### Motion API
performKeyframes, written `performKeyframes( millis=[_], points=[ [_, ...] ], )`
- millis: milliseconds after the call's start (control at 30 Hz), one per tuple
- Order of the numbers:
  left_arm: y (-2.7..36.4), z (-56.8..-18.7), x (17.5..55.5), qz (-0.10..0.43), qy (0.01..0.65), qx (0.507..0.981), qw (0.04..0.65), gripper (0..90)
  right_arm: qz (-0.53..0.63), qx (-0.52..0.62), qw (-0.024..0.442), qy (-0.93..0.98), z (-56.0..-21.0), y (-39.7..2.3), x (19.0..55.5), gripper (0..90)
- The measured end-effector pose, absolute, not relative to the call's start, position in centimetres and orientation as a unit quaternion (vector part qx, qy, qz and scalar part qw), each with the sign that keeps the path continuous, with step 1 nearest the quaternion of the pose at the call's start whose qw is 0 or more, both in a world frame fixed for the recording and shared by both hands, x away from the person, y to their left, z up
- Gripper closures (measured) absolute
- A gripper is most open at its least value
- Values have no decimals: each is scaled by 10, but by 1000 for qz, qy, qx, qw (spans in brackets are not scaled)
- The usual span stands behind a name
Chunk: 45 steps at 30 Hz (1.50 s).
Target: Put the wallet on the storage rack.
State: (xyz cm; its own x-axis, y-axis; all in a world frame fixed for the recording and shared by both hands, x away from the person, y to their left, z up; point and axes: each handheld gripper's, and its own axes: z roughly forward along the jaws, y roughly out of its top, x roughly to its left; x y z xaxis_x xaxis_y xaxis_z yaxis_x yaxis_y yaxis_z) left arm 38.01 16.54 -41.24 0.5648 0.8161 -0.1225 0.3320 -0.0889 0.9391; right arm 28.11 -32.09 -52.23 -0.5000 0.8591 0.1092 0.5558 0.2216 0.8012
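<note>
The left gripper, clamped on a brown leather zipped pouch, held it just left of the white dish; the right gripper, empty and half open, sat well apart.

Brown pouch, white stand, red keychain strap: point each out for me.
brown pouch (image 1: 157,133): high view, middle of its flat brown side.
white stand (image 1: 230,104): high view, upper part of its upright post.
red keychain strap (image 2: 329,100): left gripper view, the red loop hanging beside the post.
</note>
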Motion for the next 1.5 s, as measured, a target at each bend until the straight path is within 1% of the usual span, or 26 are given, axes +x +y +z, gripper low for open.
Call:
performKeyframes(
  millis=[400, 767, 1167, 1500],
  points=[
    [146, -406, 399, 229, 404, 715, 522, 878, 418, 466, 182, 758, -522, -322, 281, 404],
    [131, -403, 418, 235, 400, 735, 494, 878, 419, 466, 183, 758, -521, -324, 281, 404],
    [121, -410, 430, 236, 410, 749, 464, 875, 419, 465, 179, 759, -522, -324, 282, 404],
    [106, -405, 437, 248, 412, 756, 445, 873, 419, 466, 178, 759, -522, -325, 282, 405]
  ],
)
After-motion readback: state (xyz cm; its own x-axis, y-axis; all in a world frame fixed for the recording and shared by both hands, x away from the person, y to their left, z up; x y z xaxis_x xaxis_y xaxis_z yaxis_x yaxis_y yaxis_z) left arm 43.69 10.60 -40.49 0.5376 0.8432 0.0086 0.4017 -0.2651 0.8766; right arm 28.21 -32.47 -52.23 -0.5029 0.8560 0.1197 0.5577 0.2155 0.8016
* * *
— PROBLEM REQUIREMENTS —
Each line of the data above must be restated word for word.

— ANSWER FOR THIS EXERCISE —
### Motion API
performKeyframes, written `performKeyframes( millis=[_], points=[ [_, ...] ], )`
- millis: milliseconds after the call's start (control at 30 Hz), one per tuple
- Order of the numbers:
  left_arm: y (-2.7..36.4), z (-56.8..-18.7), x (17.5..55.5), qz (-0.10..0.43), qy (0.01..0.65), qx (0.507..0.981), qw (0.04..0.65), gripper (0..90)
  right_arm: qz (-0.53..0.63), qx (-0.52..0.62), qw (-0.024..0.442), qy (-0.93..0.98), z (-56.0..-21.0), y (-39.7..2.3), x (19.0..55.5), gripper (0..90)
- The measured end-effector pose, absolute, not relative to the call's start, position in centimetres and orientation as a unit quaternion (vector part qx, qy, qz and scalar part qw), each with the sign that keeps the path continuous, with step 1 nearest the quaternion of the pose at the call's start whose qw is 0 or more, both in a world frame fixed for the recording and shared by both hands, x away from the person, y to their left, z up
- Gripper closures (measured) absolute
- A gripper is most open at its least value
- Values have no decimals: each is scaled by 10, but by 1000 for qz, qy, qx, qw (spans in brackets are not scaled)
- The usual span stands behind a name
Chunk: 45 steps at 30 Hz (1.50 s).
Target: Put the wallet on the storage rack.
State: (xyz cm; its own x-axis, y-axis; all in a world frame fixed for the recording and shared by both hands, x away from the person, y to their left, z up; point and axes: each handheld gripper's, and its own axes: z roughly forward along the jaws, y roughly out of its top, x roughly to its left; x y z xaxis_x xaxis_y xaxis_z yaxis_x yaxis_y yaxis_z) left arm 38.01 16.54 -41.24 0.5648 0.8161 -0.1225 0.3320 -0.0889 0.9391; right arm 28.11 -32.09 -52.23 -0.5000 0.8591 0.1092 0.5558 0.2216 0.8012
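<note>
The left gripper, clamped on a brown leather zipped pouch, held it just left of the white dish; the right gripper, empty and half open, sat well apart.

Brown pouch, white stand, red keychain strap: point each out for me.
brown pouch (image 1: 157,133): high view, middle of its flat brown side.
white stand (image 1: 230,104): high view, upper part of its upright post.
red keychain strap (image 2: 329,100): left gripper view, the red loop hanging beside the post.
</note>
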Motion for the next 1.5 s, as measured, a target at each bend until the straight path is within 1% of the usual span, or 26 are given, axes +x +y +z, gripper low for open.
Call:
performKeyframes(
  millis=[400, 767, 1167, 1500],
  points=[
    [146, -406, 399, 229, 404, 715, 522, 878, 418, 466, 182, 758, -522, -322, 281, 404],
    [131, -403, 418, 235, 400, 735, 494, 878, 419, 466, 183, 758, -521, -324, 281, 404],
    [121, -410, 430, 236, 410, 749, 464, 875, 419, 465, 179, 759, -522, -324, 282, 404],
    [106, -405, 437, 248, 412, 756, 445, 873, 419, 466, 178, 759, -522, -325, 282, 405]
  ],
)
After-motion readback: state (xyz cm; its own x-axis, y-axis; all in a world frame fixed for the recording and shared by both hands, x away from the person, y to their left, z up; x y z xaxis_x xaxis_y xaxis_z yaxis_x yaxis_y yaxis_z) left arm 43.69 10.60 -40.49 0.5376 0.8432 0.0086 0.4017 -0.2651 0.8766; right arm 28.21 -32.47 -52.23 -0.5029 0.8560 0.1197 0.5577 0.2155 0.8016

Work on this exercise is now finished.